Near the lake, I scraped bark from the oak tree with a hammer’s claw. I filled a plastic bag with dirt and grass from the space where Sammy’s body had lain.
I added those to the pot. Next came bits of his hair from a brush, the bristles from his toothbrush, and a letter he’d written me. I grimaced and drew in a hard breath as I dropped the sheet of paper with his words, his writing, into the pot.
When I took out the bird, he squeaked and hopped away. I did not want to look at his tiny black eyes as I lay him on the block and lifted the knife.
Sarah
“US?” Sarah asked. She glanced at Will, whose knuckles had gone white as he clutched the book. He wasn’t looking at Dr. K. but studying the room, as if planning his attack.
“That book doesn’t leave here, and neither do you,” the doctor whispered.
“Why?” Sarah asked, knowing their only hope was time and mentally chastising herself for her stupidity. Who followed a deranged man into a hidden forest chamber without a weapon?
“I, better than anyone, know the score of this place. Do you think it gives freely? Don’t you hear their cries?” He cocked his head, and a little smile played on his lips.
“You are completely insane,” Sarah muttered.
Will had begun to edge toward the only other torch in the room that was lit when they first entered.
“I’m not a vagrant. I’m a scholar, a doctor. I’ve waited twenty years to come back to this place. The source of my awakening, of a power that is indescribable.”
His voice had shifted. The rambling of the homeless man had given way to someone much cleverer and more controlled.
“This is an act?” she gestured at his clothes. “You’re not really homeless?”
The man’s eyes glittered, and Sarah suspected that no, he was not homeless.
“I have many friends in low places. Unlike my colleagues, I learned years ago your greatest assets are the people beneath you, the people who can slither and slip into the dark places where secrets live.”
“Why did you need us? If you wanted the key, you could have gotten it yourself.”
The doctor laughed and put his finger on his chin, as if watching them squirm delighted him.
“Time is irrelevant, but magic, synchronicity, that is where the power flows. I have known for years the key would come to me. I had to be patient and allow the forces that work tirelessly from the shadows to bring the moment into being, the perfect placement of myself, you, and this key. The chamber had chosen its sacrifice. I am merely a messenger.”
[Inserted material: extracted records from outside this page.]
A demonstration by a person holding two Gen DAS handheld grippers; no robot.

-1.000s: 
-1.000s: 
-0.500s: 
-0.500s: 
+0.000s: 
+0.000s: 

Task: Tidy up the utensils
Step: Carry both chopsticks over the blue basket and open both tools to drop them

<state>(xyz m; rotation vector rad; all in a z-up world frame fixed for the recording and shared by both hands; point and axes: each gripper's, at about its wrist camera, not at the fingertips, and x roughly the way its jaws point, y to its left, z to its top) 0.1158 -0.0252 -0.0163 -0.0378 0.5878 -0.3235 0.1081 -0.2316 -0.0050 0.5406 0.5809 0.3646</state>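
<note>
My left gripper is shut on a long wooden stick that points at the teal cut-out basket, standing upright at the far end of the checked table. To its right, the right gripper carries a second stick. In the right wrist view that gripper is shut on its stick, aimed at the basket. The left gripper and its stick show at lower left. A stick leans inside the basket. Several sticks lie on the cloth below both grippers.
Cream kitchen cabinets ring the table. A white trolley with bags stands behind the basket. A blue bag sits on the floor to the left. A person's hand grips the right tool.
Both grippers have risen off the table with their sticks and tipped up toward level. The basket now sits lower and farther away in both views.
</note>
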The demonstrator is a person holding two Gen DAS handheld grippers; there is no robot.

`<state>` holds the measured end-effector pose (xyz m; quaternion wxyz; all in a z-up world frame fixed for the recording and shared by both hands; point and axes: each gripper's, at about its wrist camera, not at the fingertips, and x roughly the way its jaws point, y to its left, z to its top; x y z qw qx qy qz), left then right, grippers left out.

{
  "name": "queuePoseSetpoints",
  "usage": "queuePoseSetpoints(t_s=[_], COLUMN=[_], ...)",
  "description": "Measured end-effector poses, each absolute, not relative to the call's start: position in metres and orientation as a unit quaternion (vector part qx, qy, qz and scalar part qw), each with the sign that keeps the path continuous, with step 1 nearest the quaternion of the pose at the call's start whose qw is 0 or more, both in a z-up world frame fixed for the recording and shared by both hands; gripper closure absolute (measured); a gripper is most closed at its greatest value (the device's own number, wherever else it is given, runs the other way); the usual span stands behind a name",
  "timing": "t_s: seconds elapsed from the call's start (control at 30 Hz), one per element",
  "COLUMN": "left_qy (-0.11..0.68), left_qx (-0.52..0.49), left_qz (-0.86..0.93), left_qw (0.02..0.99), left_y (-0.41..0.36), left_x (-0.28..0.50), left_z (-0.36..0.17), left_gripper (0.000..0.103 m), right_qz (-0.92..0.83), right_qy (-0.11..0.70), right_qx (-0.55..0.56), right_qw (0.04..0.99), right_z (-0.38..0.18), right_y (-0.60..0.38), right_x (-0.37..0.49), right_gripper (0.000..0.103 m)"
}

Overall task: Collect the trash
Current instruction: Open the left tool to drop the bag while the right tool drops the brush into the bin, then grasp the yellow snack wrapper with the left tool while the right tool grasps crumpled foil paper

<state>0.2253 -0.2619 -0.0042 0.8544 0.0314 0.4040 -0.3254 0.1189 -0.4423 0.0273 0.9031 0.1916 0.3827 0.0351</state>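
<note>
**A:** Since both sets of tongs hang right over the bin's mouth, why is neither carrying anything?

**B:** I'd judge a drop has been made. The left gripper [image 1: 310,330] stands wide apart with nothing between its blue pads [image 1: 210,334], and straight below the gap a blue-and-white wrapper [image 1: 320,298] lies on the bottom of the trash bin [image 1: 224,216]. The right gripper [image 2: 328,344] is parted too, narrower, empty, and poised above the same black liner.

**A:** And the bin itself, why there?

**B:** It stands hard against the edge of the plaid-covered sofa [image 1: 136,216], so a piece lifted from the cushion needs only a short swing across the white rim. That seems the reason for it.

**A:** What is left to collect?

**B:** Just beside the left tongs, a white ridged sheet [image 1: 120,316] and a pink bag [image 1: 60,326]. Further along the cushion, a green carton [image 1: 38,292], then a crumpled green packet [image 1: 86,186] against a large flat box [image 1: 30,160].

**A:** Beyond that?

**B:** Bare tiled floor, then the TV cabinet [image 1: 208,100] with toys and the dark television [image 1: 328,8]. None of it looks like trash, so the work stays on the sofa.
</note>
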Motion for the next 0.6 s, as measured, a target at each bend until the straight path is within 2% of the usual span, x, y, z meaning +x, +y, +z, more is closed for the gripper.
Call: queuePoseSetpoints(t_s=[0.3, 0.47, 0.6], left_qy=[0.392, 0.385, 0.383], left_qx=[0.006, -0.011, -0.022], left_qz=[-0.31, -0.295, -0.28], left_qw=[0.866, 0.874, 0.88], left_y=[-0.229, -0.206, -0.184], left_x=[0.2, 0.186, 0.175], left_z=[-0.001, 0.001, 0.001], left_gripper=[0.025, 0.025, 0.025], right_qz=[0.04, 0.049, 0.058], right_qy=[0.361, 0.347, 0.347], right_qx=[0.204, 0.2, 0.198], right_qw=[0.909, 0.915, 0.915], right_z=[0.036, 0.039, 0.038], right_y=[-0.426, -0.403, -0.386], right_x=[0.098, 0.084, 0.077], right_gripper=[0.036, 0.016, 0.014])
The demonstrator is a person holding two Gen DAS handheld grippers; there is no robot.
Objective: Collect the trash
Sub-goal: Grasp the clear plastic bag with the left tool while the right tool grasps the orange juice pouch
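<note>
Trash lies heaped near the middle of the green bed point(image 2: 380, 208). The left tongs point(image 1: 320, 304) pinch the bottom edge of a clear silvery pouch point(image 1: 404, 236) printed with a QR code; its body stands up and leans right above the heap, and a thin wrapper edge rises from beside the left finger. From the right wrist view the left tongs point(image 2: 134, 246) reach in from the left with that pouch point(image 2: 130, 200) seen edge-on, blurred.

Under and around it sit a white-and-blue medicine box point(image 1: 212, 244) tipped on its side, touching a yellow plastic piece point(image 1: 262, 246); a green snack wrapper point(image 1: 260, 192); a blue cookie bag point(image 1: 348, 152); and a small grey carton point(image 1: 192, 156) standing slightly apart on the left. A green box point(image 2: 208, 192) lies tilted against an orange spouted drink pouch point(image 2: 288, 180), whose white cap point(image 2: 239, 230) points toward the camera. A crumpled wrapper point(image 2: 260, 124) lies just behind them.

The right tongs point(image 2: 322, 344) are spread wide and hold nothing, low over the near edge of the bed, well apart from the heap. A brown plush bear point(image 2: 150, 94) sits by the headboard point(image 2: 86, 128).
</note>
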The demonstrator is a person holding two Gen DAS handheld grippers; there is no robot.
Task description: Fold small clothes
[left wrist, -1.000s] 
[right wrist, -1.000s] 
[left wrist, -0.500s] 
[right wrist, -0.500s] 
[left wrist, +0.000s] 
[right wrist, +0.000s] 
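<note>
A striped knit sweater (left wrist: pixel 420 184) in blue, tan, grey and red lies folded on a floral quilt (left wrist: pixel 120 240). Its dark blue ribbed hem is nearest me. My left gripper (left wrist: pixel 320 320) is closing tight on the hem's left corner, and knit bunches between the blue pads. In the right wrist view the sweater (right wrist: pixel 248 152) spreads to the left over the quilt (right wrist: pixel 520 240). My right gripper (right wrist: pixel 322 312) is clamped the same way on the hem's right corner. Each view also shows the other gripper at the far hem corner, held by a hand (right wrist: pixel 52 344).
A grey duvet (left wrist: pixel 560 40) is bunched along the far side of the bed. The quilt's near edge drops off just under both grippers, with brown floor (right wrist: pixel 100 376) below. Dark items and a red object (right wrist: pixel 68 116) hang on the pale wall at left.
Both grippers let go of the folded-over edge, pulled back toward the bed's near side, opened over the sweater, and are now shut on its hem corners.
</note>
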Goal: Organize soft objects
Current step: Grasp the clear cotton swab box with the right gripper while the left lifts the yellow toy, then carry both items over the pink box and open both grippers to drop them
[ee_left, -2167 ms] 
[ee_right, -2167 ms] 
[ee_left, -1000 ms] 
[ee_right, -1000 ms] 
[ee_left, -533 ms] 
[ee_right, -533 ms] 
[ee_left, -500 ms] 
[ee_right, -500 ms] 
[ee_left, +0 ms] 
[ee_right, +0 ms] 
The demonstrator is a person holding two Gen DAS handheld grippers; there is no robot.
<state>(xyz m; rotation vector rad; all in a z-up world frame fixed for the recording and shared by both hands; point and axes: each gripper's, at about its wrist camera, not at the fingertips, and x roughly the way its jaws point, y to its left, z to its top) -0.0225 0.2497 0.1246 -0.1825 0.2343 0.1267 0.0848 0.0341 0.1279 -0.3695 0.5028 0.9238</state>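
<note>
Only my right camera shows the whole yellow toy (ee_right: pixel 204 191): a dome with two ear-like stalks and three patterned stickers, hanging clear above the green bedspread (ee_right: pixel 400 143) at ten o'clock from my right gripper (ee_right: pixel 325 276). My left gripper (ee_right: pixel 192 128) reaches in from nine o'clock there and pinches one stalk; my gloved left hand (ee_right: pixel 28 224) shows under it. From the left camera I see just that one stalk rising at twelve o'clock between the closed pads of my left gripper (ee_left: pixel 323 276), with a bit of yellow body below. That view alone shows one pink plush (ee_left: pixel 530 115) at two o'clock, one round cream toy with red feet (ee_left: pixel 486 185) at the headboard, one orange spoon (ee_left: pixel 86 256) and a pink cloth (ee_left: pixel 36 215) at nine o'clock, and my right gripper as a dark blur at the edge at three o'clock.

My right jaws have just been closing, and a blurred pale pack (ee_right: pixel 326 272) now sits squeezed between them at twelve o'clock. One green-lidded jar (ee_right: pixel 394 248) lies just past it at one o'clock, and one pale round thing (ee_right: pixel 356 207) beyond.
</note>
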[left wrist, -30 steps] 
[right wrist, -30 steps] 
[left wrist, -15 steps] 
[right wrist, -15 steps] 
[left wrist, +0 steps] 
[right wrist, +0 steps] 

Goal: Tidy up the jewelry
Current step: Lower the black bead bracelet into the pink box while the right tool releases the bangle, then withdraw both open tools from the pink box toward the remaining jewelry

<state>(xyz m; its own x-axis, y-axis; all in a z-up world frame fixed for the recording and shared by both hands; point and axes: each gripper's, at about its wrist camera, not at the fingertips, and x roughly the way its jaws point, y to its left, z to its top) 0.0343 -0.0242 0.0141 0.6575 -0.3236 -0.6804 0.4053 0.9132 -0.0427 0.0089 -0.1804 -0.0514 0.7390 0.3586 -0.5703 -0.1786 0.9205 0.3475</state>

“But you orchestrated the whole thing. No supreme power brought us here. You told us where to get the key, you brought us here,” Sarah insisted.
The man’s eyes flickered, but his smile did not shift.
“Every outcome has a series of players, of action and consequence. Consider this gun. When I cocked it, I prepared the gun for firing. When I pull the trigger, a tiny pin will hit the bullet encased in its primer shell. An explosion will occur and the bullet will find its target. If a single component was absent, the firing pin for instance, the outcome shifts. Death occurs when every piece plays its part. The moment Maurice contacted me, I knew the chamber had created the way. And now here we are, fates colliding. For me it is the beginning of the next journey, and for both of you, it is the end. Don’t you see? A thousand choices had to occur to bring us to this instant. And here we are.”
Sarah’s mind reeled. If this man murdered them, they’d never be discovered.
CORRIE
I DROVE to the graveyard in a state of numbness. Periodically, the chirp of the bird seemed to fill my car, but then I remembered what was left of the bird lay in the pot, and it most definitely was not singing.